But a different question is, why is no company trying to do this differently? Like, hiring one good tech writer to maintain the company documentation, and paying them as much as they pay the developers.
> But a different question is, why is no company trying to do this differently?
I once worked at a company - in a different domain - that made a conscious decision to make this kind of hire. It worked incredibly well, and I never understood why more companies didn't do it.
The context in my case was the Australian offices of a management consulting firm (BCG). The Melbourne and Sydney offices hired what were called "editors", brought on at the same grade as the consultants. Not editing as in correcting grammar. But helping the consultants improve the logic of the arguments in their slide decks: so they were logically consistent, easy to understand, and actually addressed the clients' issues. I was a junior consultant back then, and we were constantly pushed by our managers "have you seen Yvonne?" [the Melbourne editor] when preparing for major presentations.
I would love that job, I'm always going back to presentations and finding better ways they could have made the point and identifying missing context what they would need to be more relevant.
A previous team I was on ended up with this role. Strong writer with no technical skills joined the team and worked hand-in-hand with engineers fleshing out docs. It was productive for the engineers because they needed to articulate the ideas very clearly. The writer has been attached to that project now for 6-7 years at this point, and could probably stand in as a support engineer for some problems. It was a little painful getting HR to approve a tech writer getting paid close to an engineer position (this was after a few years).
I do like the sibling comment calling for a librarian. I imagine that would pay a ton of dividends if the librarian was motivated and got support.
Some companies do value technical writers and pay them as much as engineers, but they are still pretty rare.
There are three things that I think are preventing technical writing from being more widely valued:
1. Software companies tend not to distinguish between technical writers who are good at English vs. technical writers who are good at engineering, understand their audience, and can articulate complex ideas to that audience effectively.

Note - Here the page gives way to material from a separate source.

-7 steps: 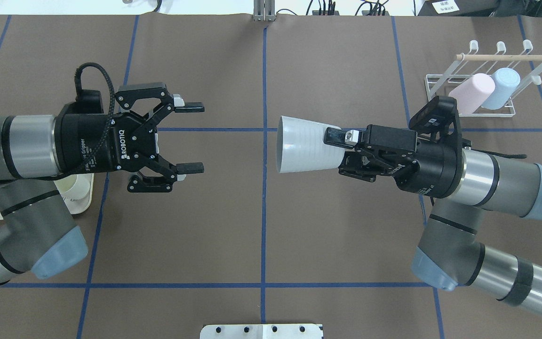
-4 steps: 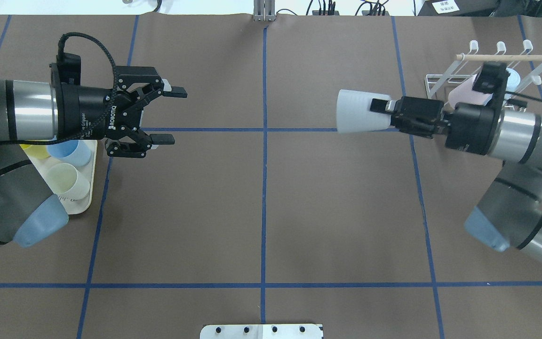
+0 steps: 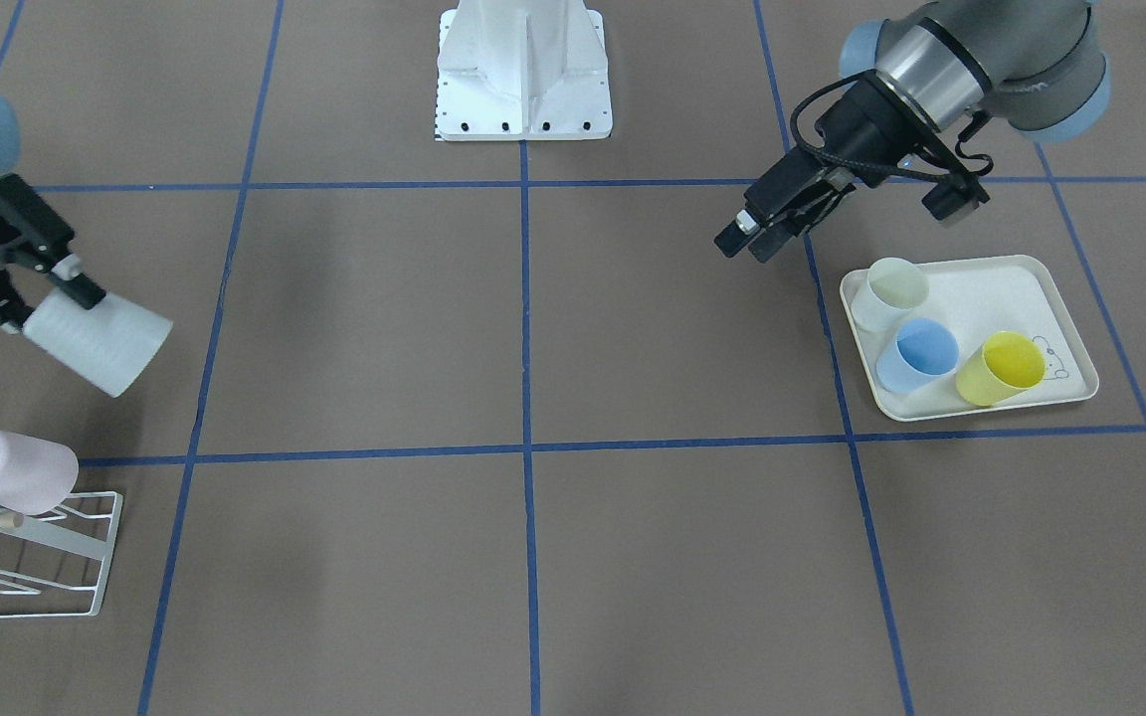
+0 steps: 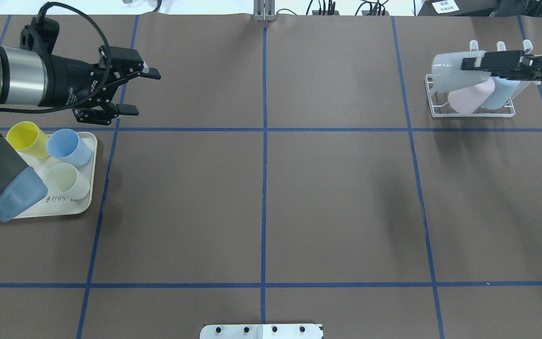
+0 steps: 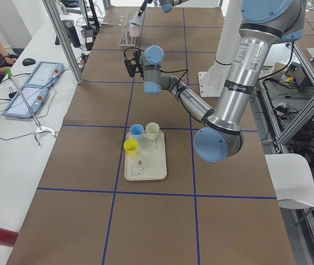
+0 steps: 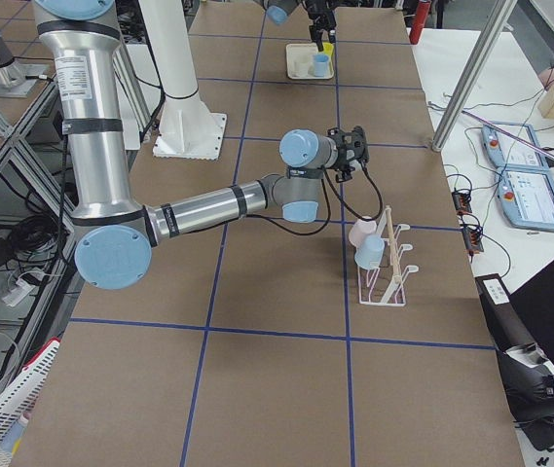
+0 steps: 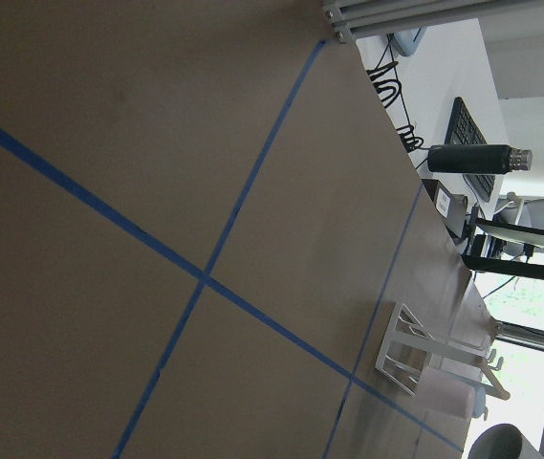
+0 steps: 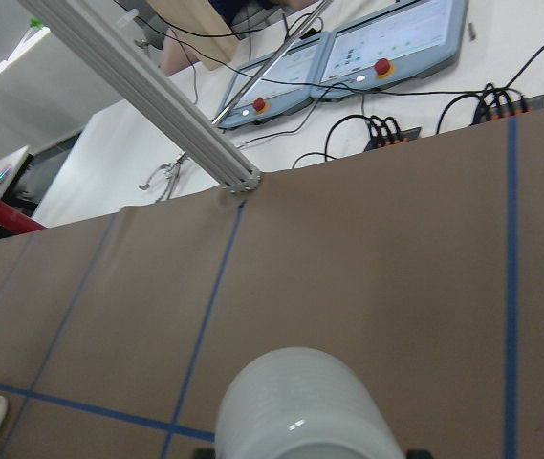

2. Technical writers who are good at English make about half as much as technical writers with engineering skills, but they also muddy the hiring waters and drag salaries down for everyone else.
3. Most corporate-people think because they can type up a decent email they can write technical documentation themselves. They're usually wrong on both counts.
As a tech writer, I think this is because it's hard to concretely quantify the value that a tech writer brings, and thus it's hard to make a clear business case for.
> differently? Like, hiring one good tech writer to maintain the company documentation
He assumes that "full understanding (into every detail) of what is being documented is needed" (as I put it). So, the new hire will never get it right 100%. he will both struggle and annoy others (to forever enlighten him), which is a fair point.
But it is not black or white. Others here have more positive experiences
Probably not the same pay as developers but the scenario you describe is already true in most regulated industries, where some regulated body actually asks for the docs on any given product.
> Primarily because it's a far, far more complicated job than that and you can't really hire someone off the street to do it effectively.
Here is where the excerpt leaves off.